Montana governor fetches attention

Montana Gov. Brian Schweitzer uses props in his office to demonstrate his call for an energy policy that relies on domestic and renewable resources. 
 (James Hagengruber / The Spokesman-Review)

HELENA – “Get a dog.”

That’s the advice Montana Gov. Brian Schweitzer has for Idaho Democrats, who continue to be blasted out of the ballot boxes by Republicans.

Schweitzer was joking. Somewhat.

The first-term Democrat made the comment during an interview in his office last month. Lying on a pillow a few feet behind Schweitzer’s chair was Jag, the border collie ranch dog who trots behind the governor everywhere, including the marble halls of the Statehouse.

Even Schweitzer’s critics concede the dog was a brilliant political move: a populist mascot, of sorts, for a political party desperate to distance itself from the East Coast of John Kerry. Schweitzer, a dog-loving, gun-toting, death penalty-supporting, Arabic-speaking farm boy, was elected alongside a Republican lieutenant governor running mate in 2004 – the same year George W. Bush took the state by 20 percentage points over Kerry.

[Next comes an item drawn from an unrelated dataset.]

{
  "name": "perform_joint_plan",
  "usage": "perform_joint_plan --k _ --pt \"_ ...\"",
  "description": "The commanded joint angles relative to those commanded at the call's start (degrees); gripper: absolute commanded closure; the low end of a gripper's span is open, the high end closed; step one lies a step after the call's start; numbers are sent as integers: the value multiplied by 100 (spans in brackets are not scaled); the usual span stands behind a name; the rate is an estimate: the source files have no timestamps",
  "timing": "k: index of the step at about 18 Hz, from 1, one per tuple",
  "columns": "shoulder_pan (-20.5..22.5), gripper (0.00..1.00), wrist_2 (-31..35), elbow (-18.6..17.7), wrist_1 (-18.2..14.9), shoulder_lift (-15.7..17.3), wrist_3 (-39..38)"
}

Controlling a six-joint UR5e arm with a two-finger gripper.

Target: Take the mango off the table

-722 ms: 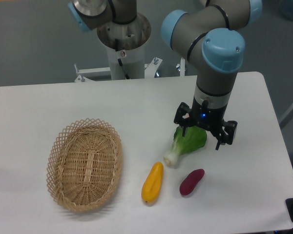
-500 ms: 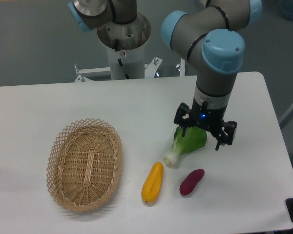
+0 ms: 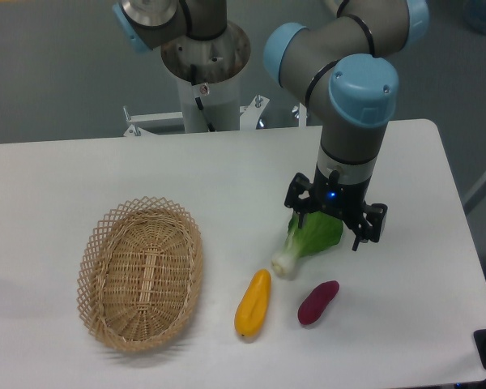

Schweitzer is being eyed as a model for Democrats nationwide and has been mentioned as a possible vice presidential pick.

“Schweitzer is our shining star,” said Bev Moss, chairwoman of the Kootenai County Democrats. “It’s not the East Coast Democrat that appeals to people out here. It’s Brian Schweitzer carrying around his gun with his dog next to him.”

Moss admits that a Schweitzer-like candidate has yet to emerge in Idaho, but she hopes the growing popularity of Democrats in Montana will somehow spill west over the Bitterroot Divide. “Montana is very similar to Idaho, with that whole independent streak,” Moss said.

Schweitzer, 52, grew up in an Irish-Catholic household where a portrait of John F. Kennedy hung beside an image of the Virgin Mary. His parents never finished high school, but he went on to earn a master’s degree in soil science. Schweitzer then spent nearly a decade working on irrigation projects in Saudi Arabia – where he learned Arabic – before bursting onto Montana’s political scene during the 2000 election cycle with a campaign to unseat the state’s incumbent Republican senator, Conrad Burns.

“I never heard of him before; no one had,” said Charles S. Johnson, a veteran political journalist and statehouse bureau chief for Lee Newspapers, which publishes dailies in Billings, Helena, Butte and Missoula. Schweitzer lost to Burns by 4 percentage points, but “he never really stopped campaigning after that,” Johnson said.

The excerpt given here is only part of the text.